## Action item:
Give the data below again exactly as written, without its pictures.

Extracted data entries
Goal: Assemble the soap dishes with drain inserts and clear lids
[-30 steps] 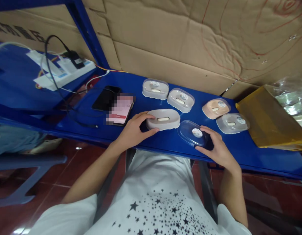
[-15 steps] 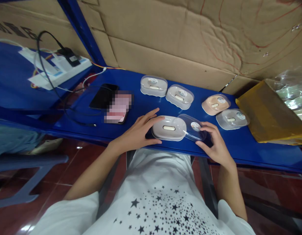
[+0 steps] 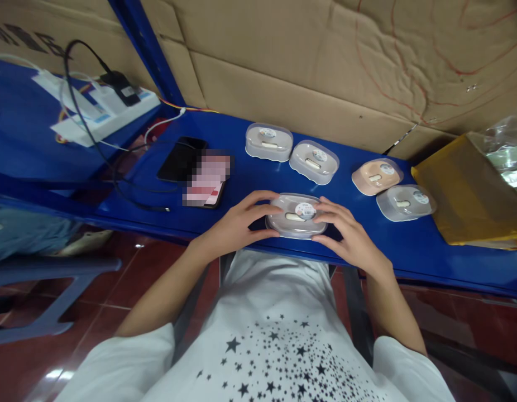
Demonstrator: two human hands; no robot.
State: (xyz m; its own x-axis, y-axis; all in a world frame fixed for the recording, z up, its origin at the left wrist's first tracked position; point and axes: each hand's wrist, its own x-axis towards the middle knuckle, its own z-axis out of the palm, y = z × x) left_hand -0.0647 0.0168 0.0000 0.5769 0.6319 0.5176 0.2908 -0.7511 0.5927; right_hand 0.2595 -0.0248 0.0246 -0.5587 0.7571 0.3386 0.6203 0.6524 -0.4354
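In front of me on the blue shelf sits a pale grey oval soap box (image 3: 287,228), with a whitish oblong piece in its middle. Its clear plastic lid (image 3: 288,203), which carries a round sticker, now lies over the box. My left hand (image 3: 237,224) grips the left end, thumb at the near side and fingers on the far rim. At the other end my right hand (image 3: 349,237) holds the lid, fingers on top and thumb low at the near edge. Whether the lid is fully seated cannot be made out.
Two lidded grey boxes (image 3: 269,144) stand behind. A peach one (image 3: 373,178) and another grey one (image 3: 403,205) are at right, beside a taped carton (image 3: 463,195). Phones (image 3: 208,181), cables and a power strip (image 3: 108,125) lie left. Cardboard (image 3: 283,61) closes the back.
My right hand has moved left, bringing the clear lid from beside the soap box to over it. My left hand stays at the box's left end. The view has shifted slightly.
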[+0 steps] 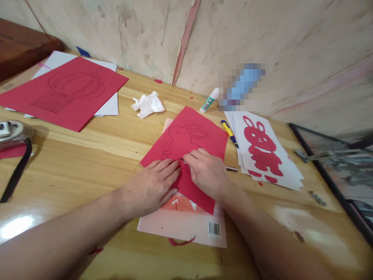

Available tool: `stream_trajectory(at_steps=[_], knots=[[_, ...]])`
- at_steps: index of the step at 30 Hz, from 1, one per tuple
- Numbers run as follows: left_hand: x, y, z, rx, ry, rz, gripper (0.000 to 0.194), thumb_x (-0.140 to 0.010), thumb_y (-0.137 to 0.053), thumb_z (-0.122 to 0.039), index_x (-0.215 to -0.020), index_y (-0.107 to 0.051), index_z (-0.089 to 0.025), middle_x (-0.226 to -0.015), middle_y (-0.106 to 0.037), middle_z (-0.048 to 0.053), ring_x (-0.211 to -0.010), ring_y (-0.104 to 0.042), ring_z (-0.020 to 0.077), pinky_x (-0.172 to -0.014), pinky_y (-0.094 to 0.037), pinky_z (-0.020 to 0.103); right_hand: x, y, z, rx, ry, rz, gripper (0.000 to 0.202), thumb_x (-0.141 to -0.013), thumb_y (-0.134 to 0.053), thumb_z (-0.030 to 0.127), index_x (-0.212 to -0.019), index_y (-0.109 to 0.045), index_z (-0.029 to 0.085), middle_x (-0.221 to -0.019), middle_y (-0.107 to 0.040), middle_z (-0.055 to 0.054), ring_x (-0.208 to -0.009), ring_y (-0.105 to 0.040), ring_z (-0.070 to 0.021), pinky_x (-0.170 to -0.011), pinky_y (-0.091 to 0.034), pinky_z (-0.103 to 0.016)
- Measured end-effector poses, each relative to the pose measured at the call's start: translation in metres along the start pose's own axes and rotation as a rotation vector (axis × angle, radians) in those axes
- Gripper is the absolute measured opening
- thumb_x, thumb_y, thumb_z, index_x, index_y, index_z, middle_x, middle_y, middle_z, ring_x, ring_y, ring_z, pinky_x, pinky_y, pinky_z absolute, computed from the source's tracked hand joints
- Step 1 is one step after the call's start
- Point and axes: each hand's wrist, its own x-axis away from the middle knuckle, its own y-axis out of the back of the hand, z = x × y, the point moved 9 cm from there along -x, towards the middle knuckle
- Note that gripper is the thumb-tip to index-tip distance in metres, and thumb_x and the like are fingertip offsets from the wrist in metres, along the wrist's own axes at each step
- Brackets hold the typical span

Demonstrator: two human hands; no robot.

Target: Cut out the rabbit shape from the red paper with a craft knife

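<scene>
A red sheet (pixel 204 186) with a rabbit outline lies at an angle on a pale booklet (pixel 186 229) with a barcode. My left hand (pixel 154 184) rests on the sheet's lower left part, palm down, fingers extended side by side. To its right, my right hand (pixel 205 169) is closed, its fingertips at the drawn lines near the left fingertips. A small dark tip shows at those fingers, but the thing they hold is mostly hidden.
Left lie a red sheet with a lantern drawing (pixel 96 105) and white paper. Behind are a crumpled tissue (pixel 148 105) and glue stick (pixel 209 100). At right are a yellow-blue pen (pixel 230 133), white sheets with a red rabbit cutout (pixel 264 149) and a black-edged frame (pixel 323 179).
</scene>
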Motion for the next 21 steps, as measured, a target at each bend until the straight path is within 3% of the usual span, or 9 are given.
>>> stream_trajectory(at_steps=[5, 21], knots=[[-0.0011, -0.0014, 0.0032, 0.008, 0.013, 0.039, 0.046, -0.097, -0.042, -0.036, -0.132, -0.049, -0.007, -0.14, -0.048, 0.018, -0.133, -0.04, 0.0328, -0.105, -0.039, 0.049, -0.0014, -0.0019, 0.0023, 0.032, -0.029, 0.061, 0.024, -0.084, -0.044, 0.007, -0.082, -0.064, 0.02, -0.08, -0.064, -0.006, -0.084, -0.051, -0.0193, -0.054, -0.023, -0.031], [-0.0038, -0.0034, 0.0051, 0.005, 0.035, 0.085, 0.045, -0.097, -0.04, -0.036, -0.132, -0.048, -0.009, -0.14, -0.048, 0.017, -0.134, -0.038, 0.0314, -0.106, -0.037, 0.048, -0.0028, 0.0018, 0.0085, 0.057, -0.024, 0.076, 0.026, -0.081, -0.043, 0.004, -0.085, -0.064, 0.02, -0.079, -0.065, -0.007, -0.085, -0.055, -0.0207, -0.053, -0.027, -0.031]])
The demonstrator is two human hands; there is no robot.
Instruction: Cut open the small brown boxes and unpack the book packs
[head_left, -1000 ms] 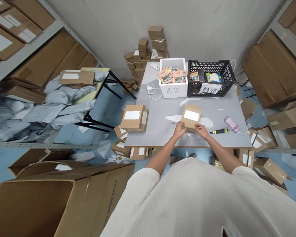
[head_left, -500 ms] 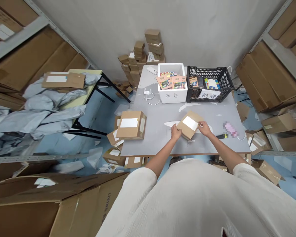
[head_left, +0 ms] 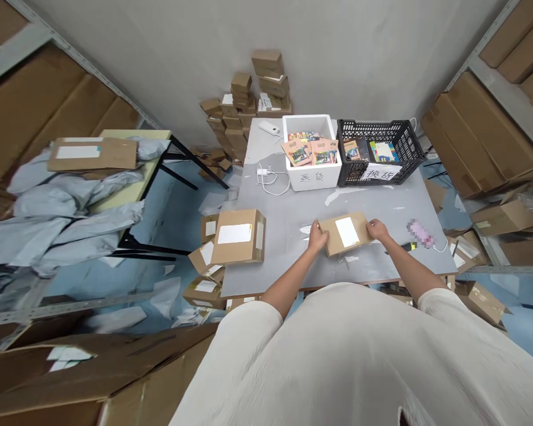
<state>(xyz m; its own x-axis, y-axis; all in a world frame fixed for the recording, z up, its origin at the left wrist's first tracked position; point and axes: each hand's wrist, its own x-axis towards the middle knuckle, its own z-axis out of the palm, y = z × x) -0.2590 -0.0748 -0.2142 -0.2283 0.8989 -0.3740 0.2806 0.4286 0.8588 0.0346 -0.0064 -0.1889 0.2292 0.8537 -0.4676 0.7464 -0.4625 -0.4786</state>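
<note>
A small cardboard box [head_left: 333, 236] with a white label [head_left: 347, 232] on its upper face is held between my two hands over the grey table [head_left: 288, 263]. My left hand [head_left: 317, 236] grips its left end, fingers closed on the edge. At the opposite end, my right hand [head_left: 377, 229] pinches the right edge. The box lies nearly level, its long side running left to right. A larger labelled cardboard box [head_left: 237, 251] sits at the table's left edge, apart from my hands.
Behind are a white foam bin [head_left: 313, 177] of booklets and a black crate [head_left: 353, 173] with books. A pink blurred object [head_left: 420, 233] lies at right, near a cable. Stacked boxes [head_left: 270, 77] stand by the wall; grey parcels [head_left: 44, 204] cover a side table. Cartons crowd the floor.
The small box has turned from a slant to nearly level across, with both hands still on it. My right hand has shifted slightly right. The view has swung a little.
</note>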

## Answer to the exercise:
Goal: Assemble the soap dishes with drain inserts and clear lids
[-30 steps] 
[-15 steps] 
[+0 steps] 
Demonstrator: two human hands; no robot.
State: (xyz m; its own x-axis, y-axis; all in a world frame fixed for the recording, z up, its origin at the left wrist's first tracked position; point and axes: each hand's wrist, its own x-axis towards the middle knuckle, its own z-axis out of the palm, y = z × x) left_hand -0.0647 0.0168 0.0000 0.5769 0.6319 0.5176 0.2908 -0.7511 0.5927; right_hand 0.2595 -0.0248 0.0246 -0.5587 0.7571 0.3386 0.6203 0.6524 -0.4354
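In front of me on the blue shelf sits a pale grey oval soap box (image 3: 287,228), with a whitish oblong piece in its middle. Its clear plastic lid (image 3: 288,203), which carries a round sticker, now lies over the box. My left hand (image 3: 237,224) grips the left end, thumb at the near side and fingers on the far rim. At the other end my right hand (image 3: 349,237) holds the lid, fingers on top and thumb low at the near edge. Whether the lid is fully seated cannot be made out.
Two lidded grey boxes (image 3: 269,144) stand behind. A peach one (image 3: 373,178) and another grey one (image 3: 403,205) are at right, beside a taped carton (image 3: 463,195). Phones (image 3: 208,181), cables and a power strip (image 3: 108,125) lie left. Cardboard (image 3: 283,61) closes the back.
My right hand has moved left, bringing the clear lid from beside the soap box to over it. My left hand stays at the box's left end. The view has shifted slightly.
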[+0 steps] 

Available tool: `stream_trajectory(at_steps=[_], knots=[[_, ...]])`
- at_steps: index of the step at 30 Hz, from 1, one per tuple
- Numbers run as follows: left_hand: x, y, z, rx, ry, rz, gripper (0.000 to 0.194), thumb_x (-0.140 to 0.010), thumb_y (-0.137 to 0.053), thumb_z (-0.122 to 0.039), index_x (-0.215 to -0.020), index_y (-0.107 to 0.051), index_z (-0.089 to 0.025), middle_x (-0.226 to -0.015), middle_y (-0.106 to 0.037), middle_z (-0.048 to 0.053), ring_x (-0.211 to -0.010), ring_y (-0.104 to 0.042), ring_z (-0.020 to 0.077), pinky_x (-0.172 to -0.014), pinky_y (-0.094 to 0.037), pinky_z (-0.020 to 0.103); right_hand: x, y, z, rx, ry, rz, gripper (0.000 to 0.202), thumb_x (-0.141 to -0.013), thumb_y (-0.134 to 0.053), thumb_z (-0.030 to 0.127), index_x (-0.212 to -0.019), index_y (-0.109 to 0.045), index_z (-0.029 to 0.085), middle_x (-0.221 to -0.019), middle_y (-0.107 to 0.040), middle_z (-0.055 to 0.054), ring_x (-0.208 to -0.009), ring_y (-0.105 to 0.040), ring_z (-0.070 to 0.021), pinky_x (-0.170 to -0.011), pinky_y (-0.091 to 0.034), pinky_z (-0.103 to 0.016)
- Measured end-effector poses, each relative to the pose measured at the call's start: translation in metres along the start pose's own axes and rotation as a rotation vector (axis × angle, radians) in those axes
- Gripper is the absolute measured opening
- thumb_x, thumb_y, thumb_z, index_x, index_y, index_z, middle_x, middle_y, middle_z, ring_x, ring_y, ring_z, pinky_x, pinky_y, pinky_z absolute, computed from the source's tracked hand joints
- Step 1 is one step after the call's start
- Point and axes: each hand's wrist, its own x-axis away from the middle knuckle, its own y-axis out of the back of the hand, z = x × y, the point moved 9 cm from there along -x, towards the middle knuckle
- Note that gripper is the thumb-tip to index-tip distance in metres, and thumb_x and the like are fingertip offsets from the wrist in metres, along the wrist's own axes at each step
- Brackets hold the typical span

Demonstrator: two human hands; no robot.

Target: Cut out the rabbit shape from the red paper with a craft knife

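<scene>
A red sheet (pixel 204 186) with a rabbit outline lies at an angle on a pale booklet (pixel 186 229) with a barcode. My left hand (pixel 154 184) rests on the sheet's lower left part, palm down, fingers extended side by side. To its right, my right hand (pixel 205 169) is closed, its fingertips at the drawn lines near the left fingertips. A small dark tip shows at those fingers, but the thing they hold is mostly hidden.
Left lie a red sheet with a lantern drawing (pixel 96 105) and white paper. Behind are a crumpled tissue (pixel 148 105) and glue stick (pixel 209 100). At right are a yellow-blue pen (pixel 230 133), white sheets with a red rabbit cutout (pixel 264 149) and a black-edged frame (pixel 323 179).
</scene>
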Motion for the next 21 steps, as measured, a target at each bend until the straight path is within 3% of the usual span, or 9 are given.
>>> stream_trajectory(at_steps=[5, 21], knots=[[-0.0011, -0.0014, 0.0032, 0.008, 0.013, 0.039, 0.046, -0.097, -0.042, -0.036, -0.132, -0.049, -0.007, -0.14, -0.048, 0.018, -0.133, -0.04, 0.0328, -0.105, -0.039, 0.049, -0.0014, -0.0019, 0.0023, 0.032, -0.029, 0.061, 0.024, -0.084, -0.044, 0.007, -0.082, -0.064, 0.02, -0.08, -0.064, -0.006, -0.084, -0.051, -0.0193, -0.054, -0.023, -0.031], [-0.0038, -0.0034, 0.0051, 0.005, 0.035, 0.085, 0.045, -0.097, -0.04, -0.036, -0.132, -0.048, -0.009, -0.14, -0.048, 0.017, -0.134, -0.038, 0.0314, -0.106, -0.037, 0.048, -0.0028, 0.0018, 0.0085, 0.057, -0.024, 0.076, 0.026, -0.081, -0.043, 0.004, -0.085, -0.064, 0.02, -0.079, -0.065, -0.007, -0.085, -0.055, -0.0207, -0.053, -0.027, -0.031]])
The demonstrator is two human hands; there is no robot.
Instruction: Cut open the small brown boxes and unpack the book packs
[head_left, -1000 ms] 
[head_left, -500 ms] 
[head_left, +0 ms] 
<state>(xyz m; its own x-axis, y-axis; all in a world frame fixed for the recording, z up, its origin at the left wrist's first tracked position; point and axes: each hand's wrist, its own x-axis towards the middle knuckle, its own z-axis out of the palm, y = z × x) -0.2590 -0.0748 -0.2142 -0.2283 0.8989 -0.3740 0.2806 0.4286 0.8588 0.0346 -0.0064 -0.1889 0.2292 0.8537 -0.4676 0.7464 -0.4625 -0.4786</state>
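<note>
A small cardboard box [head_left: 333, 236] with a white label [head_left: 347, 232] on its upper face is held between my two hands over the grey table [head_left: 288, 263]. My left hand [head_left: 317, 236] grips its left end, fingers closed on the edge. At the opposite end, my right hand [head_left: 377, 229] pinches the right edge. The box lies nearly level, its long side running left to right. A larger labelled cardboard box [head_left: 237, 251] sits at the table's left edge, apart from my hands.
Behind are a white foam bin [head_left: 313, 177] of booklets and a black crate [head_left: 353, 173] with books. A pink blurred object [head_left: 420, 233] lies at right, near a cable. Stacked boxes [head_left: 270, 77] stand by the wall; grey parcels [head_left: 44, 204] cover a side table. Cartons crowd the floor.
The small box has turned from a slant to nearly level across, with both hands still on it. My right hand has shifted slightly right. The view has swung a little.
</note>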

No additional work is needed on this exercise.